> To do:
Find "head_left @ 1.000" below and begin at its line; stop after the line with "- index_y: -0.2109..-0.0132". Output those lines exactly, without pictures.

=== Section Start ===

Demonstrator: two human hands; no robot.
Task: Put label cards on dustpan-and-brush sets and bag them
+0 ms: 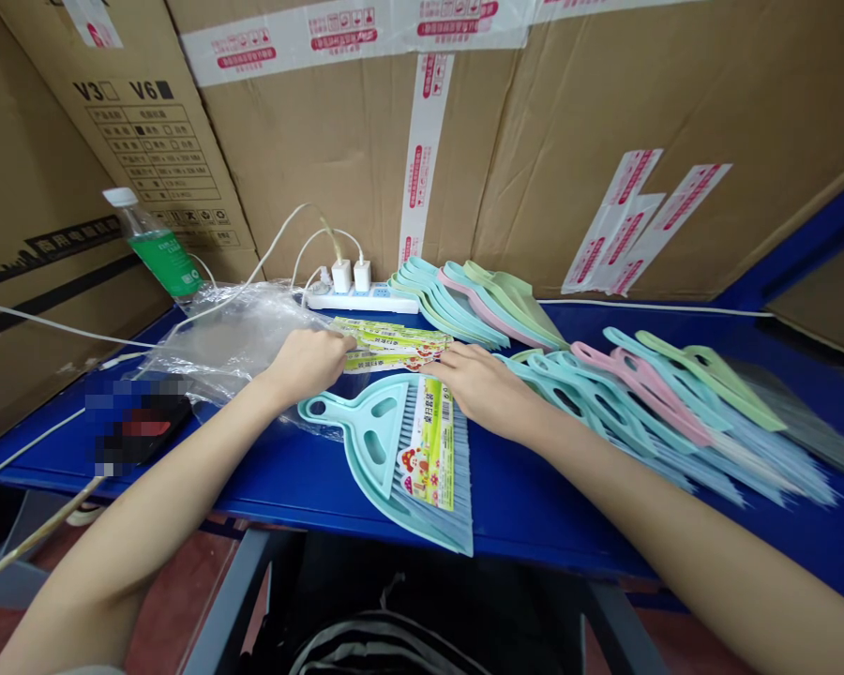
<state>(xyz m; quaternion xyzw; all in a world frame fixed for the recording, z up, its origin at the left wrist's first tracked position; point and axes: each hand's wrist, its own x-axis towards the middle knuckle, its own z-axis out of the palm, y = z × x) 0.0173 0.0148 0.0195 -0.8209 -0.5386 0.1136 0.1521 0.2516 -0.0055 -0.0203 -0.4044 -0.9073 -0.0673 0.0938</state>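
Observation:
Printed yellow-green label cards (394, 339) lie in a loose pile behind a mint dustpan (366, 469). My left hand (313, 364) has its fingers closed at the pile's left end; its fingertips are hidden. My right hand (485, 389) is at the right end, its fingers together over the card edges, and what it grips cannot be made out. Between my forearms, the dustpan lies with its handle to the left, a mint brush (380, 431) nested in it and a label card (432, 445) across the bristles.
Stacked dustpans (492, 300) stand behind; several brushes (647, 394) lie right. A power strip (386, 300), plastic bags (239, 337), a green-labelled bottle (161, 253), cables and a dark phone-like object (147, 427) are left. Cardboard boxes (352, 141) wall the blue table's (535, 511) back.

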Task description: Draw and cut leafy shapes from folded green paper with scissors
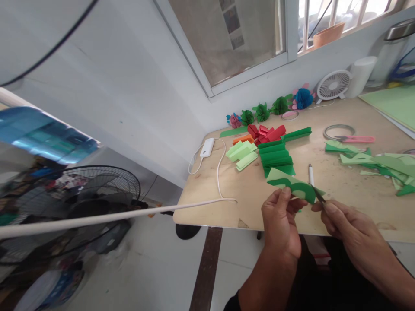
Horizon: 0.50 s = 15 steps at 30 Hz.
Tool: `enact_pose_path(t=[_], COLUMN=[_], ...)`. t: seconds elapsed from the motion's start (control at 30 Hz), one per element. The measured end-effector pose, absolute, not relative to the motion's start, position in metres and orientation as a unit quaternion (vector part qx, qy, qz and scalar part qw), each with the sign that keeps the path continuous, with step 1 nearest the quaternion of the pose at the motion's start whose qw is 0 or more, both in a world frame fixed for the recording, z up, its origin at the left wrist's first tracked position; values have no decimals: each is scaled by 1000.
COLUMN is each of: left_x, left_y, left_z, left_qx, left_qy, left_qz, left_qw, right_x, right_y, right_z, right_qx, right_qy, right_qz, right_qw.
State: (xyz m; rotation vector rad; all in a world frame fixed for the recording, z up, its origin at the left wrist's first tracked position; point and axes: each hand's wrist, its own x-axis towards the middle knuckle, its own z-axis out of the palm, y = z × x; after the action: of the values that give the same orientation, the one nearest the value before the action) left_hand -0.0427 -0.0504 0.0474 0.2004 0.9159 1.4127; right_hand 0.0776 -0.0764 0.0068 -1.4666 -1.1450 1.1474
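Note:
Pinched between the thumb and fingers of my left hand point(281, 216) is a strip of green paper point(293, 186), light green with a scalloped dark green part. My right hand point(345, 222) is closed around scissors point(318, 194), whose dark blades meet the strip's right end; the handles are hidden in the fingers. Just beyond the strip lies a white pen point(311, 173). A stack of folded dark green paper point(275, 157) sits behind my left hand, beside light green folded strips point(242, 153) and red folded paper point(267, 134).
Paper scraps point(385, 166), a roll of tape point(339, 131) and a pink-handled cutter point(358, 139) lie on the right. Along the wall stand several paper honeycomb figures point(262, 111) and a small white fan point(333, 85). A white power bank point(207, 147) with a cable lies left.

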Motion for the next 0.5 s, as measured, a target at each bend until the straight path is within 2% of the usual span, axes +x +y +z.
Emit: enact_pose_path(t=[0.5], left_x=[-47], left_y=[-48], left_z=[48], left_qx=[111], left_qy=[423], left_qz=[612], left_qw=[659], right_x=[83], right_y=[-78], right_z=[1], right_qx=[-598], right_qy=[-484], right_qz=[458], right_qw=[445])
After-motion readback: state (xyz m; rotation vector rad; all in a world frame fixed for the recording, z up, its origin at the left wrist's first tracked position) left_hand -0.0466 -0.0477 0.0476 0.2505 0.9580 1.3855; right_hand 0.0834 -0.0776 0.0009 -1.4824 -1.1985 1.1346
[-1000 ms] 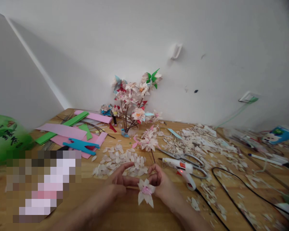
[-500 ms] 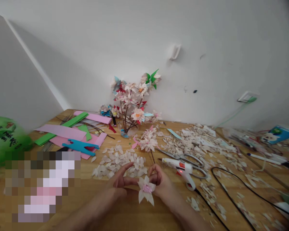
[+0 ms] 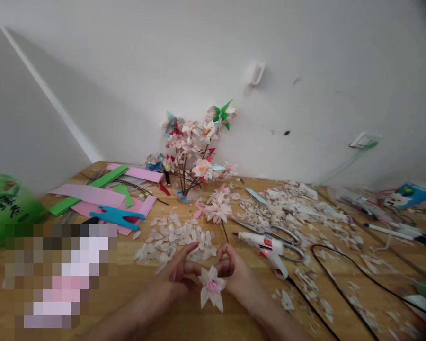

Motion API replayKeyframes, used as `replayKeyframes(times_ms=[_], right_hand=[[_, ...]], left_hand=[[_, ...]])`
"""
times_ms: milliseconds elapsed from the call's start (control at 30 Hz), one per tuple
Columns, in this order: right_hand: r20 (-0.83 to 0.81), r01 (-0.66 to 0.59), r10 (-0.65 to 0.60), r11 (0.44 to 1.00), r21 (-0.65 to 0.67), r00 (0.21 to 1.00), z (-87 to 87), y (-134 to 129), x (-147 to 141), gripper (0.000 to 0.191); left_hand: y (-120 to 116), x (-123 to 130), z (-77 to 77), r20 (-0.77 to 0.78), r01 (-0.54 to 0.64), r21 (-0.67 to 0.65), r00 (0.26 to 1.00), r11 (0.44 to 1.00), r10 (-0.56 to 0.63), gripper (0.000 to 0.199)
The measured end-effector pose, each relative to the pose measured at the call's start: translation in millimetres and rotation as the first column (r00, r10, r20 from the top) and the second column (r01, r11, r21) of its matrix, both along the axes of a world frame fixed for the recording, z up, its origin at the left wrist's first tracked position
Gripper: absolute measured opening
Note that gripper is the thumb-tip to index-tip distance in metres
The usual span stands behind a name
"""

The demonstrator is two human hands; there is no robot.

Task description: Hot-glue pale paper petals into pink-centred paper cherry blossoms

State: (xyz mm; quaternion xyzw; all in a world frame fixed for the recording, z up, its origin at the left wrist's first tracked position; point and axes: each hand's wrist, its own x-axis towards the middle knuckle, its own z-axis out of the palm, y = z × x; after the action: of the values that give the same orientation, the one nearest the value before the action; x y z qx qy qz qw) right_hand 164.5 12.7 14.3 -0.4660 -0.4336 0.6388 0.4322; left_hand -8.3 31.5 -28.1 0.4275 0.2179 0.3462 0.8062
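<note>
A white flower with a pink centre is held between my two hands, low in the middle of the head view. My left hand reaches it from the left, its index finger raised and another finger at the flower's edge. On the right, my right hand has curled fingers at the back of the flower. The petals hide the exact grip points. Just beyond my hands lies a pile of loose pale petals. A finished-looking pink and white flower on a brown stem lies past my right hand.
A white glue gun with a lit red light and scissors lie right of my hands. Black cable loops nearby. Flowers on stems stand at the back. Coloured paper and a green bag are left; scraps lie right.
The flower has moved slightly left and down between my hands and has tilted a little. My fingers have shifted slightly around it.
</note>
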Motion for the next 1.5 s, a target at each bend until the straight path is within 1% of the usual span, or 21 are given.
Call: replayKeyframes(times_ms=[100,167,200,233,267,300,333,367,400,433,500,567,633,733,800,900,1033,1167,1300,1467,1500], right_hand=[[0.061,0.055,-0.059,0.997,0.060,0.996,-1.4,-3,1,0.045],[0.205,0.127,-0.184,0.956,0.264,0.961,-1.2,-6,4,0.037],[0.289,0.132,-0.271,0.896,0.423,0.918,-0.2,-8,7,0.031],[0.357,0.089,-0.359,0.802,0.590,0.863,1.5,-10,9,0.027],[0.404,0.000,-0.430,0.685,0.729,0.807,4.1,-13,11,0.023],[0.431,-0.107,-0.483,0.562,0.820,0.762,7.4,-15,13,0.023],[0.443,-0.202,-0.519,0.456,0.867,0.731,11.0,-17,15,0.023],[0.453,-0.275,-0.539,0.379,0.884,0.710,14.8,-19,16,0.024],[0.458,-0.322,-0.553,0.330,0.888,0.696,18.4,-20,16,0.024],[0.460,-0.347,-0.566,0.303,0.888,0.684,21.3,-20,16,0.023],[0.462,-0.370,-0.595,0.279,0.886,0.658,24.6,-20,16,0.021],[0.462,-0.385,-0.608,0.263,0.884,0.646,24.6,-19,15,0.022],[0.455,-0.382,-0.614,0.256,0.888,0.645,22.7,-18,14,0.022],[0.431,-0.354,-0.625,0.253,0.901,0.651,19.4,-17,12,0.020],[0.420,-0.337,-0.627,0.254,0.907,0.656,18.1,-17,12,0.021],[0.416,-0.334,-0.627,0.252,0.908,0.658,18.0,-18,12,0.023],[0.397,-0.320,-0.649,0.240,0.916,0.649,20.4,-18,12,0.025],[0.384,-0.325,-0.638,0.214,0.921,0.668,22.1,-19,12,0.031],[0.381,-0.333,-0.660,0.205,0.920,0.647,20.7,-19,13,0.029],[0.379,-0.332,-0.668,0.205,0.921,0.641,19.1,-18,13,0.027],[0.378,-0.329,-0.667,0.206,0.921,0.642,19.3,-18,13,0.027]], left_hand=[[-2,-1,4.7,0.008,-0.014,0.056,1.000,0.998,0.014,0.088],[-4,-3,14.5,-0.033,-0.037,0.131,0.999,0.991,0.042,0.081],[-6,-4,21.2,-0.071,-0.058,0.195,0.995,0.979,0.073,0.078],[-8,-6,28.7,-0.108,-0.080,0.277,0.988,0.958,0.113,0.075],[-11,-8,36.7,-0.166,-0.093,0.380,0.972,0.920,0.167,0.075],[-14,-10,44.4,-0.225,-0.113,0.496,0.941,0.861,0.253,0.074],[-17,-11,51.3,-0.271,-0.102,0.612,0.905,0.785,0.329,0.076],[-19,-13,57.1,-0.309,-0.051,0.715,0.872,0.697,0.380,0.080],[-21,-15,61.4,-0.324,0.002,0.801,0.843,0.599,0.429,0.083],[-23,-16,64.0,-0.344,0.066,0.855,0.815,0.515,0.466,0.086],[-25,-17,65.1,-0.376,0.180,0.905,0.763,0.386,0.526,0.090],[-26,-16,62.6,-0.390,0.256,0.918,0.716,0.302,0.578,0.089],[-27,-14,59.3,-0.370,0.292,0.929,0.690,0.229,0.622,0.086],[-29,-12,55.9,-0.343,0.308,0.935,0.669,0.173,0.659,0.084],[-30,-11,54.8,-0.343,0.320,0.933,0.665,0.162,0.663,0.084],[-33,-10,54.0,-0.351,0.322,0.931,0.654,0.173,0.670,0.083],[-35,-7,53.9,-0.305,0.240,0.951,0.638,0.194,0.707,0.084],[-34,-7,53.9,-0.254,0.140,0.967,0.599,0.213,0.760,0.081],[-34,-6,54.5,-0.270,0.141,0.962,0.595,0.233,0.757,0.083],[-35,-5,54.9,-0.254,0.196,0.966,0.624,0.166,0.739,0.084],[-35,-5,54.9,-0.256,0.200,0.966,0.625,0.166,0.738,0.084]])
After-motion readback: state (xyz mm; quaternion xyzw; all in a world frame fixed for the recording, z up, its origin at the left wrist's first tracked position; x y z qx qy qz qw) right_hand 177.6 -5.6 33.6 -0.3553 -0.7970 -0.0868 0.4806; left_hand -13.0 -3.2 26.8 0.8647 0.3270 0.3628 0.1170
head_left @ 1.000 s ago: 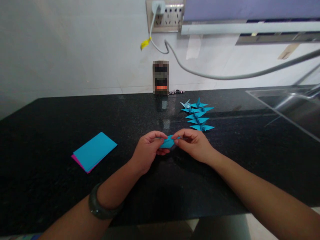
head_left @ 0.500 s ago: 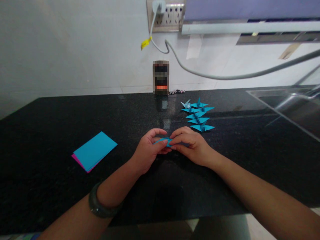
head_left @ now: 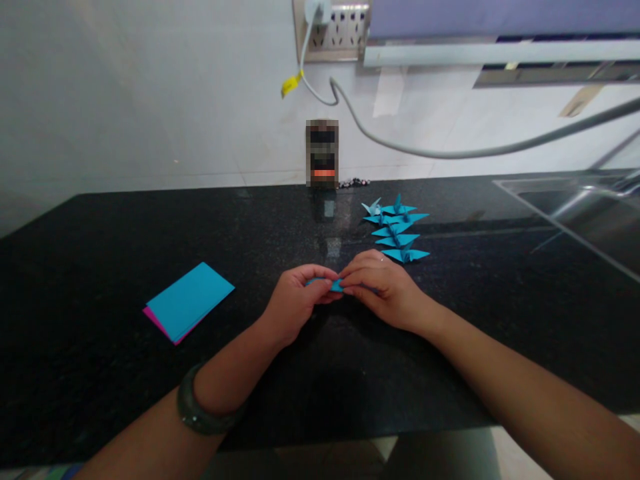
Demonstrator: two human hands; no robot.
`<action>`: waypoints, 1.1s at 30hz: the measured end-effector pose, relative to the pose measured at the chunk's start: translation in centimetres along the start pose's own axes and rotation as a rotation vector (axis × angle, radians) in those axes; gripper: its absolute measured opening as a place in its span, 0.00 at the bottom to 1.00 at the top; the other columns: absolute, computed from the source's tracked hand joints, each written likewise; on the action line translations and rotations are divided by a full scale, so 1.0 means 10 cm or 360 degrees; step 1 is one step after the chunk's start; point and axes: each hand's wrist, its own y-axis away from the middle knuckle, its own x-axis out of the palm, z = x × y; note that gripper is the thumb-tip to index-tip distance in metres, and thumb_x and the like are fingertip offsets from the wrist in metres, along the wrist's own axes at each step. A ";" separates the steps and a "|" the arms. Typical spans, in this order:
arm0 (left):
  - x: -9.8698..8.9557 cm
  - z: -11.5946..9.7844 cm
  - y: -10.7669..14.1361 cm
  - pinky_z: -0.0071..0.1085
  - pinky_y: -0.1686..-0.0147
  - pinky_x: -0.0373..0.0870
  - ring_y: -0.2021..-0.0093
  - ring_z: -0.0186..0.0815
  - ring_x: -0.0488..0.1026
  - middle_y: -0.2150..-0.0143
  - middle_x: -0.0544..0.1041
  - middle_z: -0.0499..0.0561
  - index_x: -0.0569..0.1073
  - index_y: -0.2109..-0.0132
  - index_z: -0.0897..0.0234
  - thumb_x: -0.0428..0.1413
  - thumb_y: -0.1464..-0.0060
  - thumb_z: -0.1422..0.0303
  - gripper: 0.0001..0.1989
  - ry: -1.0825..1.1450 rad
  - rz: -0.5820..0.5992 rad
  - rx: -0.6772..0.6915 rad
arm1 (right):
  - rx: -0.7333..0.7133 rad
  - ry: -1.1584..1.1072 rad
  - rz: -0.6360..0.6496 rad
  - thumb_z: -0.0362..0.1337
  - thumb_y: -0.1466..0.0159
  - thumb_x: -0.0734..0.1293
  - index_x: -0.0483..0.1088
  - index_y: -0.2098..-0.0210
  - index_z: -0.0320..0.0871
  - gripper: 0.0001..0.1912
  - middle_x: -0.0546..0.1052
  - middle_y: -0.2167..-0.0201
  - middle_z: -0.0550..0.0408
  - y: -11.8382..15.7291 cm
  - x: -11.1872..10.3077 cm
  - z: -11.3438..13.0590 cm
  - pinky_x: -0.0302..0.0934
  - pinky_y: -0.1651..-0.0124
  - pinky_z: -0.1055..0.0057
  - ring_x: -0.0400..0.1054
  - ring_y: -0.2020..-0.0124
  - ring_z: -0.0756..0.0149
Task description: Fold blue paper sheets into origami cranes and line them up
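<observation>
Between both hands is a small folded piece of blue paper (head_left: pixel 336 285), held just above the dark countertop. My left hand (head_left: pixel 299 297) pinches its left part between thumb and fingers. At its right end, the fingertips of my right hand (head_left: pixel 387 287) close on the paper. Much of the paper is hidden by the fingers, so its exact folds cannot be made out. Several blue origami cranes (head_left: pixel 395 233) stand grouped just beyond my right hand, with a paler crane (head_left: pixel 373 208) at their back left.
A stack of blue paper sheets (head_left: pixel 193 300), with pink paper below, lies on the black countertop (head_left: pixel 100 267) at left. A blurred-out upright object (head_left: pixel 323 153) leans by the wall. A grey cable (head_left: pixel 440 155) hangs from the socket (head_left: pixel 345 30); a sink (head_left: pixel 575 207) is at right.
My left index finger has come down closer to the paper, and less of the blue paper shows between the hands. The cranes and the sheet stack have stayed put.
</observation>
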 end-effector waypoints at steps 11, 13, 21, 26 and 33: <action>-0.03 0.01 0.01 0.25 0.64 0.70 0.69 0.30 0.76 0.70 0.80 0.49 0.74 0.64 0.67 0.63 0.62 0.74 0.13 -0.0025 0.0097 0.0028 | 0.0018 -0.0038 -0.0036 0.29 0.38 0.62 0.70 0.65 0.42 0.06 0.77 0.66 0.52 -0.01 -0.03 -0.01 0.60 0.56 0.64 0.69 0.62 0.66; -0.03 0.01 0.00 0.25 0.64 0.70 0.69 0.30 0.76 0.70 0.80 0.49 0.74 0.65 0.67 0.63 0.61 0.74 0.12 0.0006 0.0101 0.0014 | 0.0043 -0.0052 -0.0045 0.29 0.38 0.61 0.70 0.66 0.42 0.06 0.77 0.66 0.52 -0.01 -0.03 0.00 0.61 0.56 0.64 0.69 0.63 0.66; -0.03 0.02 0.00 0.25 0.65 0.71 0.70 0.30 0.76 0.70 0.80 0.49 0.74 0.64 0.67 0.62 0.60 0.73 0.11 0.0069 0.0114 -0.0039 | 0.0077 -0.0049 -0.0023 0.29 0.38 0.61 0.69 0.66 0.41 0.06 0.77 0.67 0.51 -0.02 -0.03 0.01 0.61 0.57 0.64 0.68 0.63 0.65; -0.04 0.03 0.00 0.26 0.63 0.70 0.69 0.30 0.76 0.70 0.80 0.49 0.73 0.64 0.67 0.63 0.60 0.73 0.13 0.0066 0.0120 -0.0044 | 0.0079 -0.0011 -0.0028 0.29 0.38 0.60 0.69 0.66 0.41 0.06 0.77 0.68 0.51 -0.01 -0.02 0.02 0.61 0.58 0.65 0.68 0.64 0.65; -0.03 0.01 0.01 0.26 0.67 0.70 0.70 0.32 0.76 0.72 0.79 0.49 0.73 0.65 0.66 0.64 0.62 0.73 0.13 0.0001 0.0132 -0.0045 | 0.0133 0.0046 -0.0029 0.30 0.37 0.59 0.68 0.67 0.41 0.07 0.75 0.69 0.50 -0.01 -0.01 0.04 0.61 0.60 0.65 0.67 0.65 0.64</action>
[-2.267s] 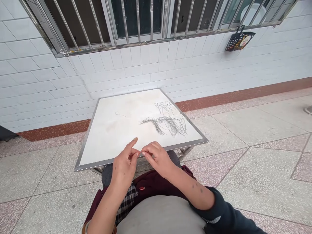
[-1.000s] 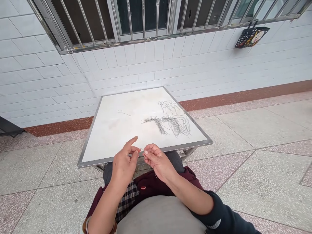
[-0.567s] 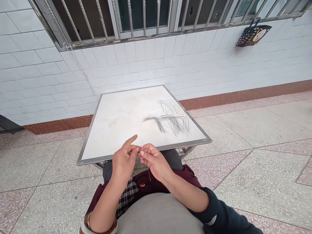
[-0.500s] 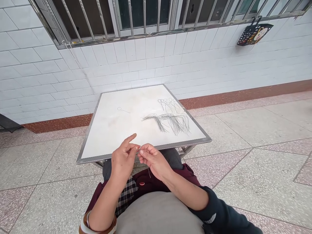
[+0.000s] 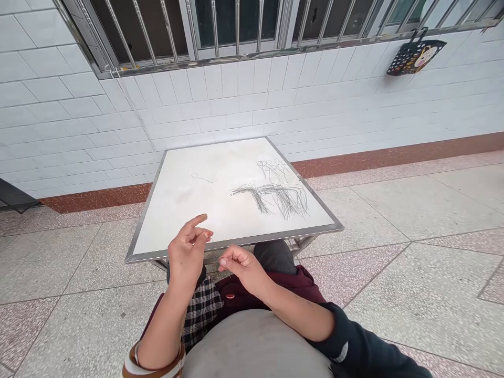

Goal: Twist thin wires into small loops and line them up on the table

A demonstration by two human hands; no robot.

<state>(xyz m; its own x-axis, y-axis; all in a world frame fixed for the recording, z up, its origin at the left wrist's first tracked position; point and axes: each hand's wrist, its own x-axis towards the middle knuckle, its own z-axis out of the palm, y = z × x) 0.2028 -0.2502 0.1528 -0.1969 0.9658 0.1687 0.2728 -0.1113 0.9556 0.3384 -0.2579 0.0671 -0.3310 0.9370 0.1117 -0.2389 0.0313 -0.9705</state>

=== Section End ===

> Problem solution:
head_left @ 1.000 s ago: 
head_left @ 0.500 s ago: 
head_left @ now: 
Demonstrator: two human hands; no robot.
`<action>`: waypoints, 1.1s at 30hz: the measured end-effector pose, relative to the pose measured at the chunk's start: translation in centimetres along the start pose's own axes and rotation as a rotation vector (axis × angle, radians) in those axes; gripper: its absolute measured opening as a place in its span, 0.00 at the bottom to 1.00 at the top; the other columns: absolute, computed from the source's tracked hand joints, each written likewise; on the action line translations and rotations are divided by a full scale, so 1.0 means 10 cm or 360 degrees; step 1 is one step after the chunk's start; point and axes: each hand's wrist, its own y-axis away from the middle knuckle, its own x-axis out of the palm, z = x × y; note that gripper is the thumb-tip to index-tip distance in metres, and thumb_x and the like are fingertip offsets from the wrist in metres, along the wrist's own axes at each step. A ";" separates the steps and a "|" the arms. Typical spans, in this order:
arm0 (left):
  - x: -9.8698..8.9557 cm
  - z: -11.5946..9.7844 cm
  - y: -10.7669..14.1361 cm
  - pinky_z: -0.0071..0.1085
  - pinky_y: -0.1686..-0.0147
  - pinky_x: -0.0373..0.0870
  - ring_y: -0.2021..-0.0093
  - ring_z: -0.0186..0.0815
  - ring_x: -0.0488..0.1026
  - middle_y: -0.2150..-0.0143
  - middle_x: -0.0544..0.1041
  - middle_z: -0.0499..0.0561
  - index_x: -0.0569..0.1073
  - index_y: -0.2109..-0.0132

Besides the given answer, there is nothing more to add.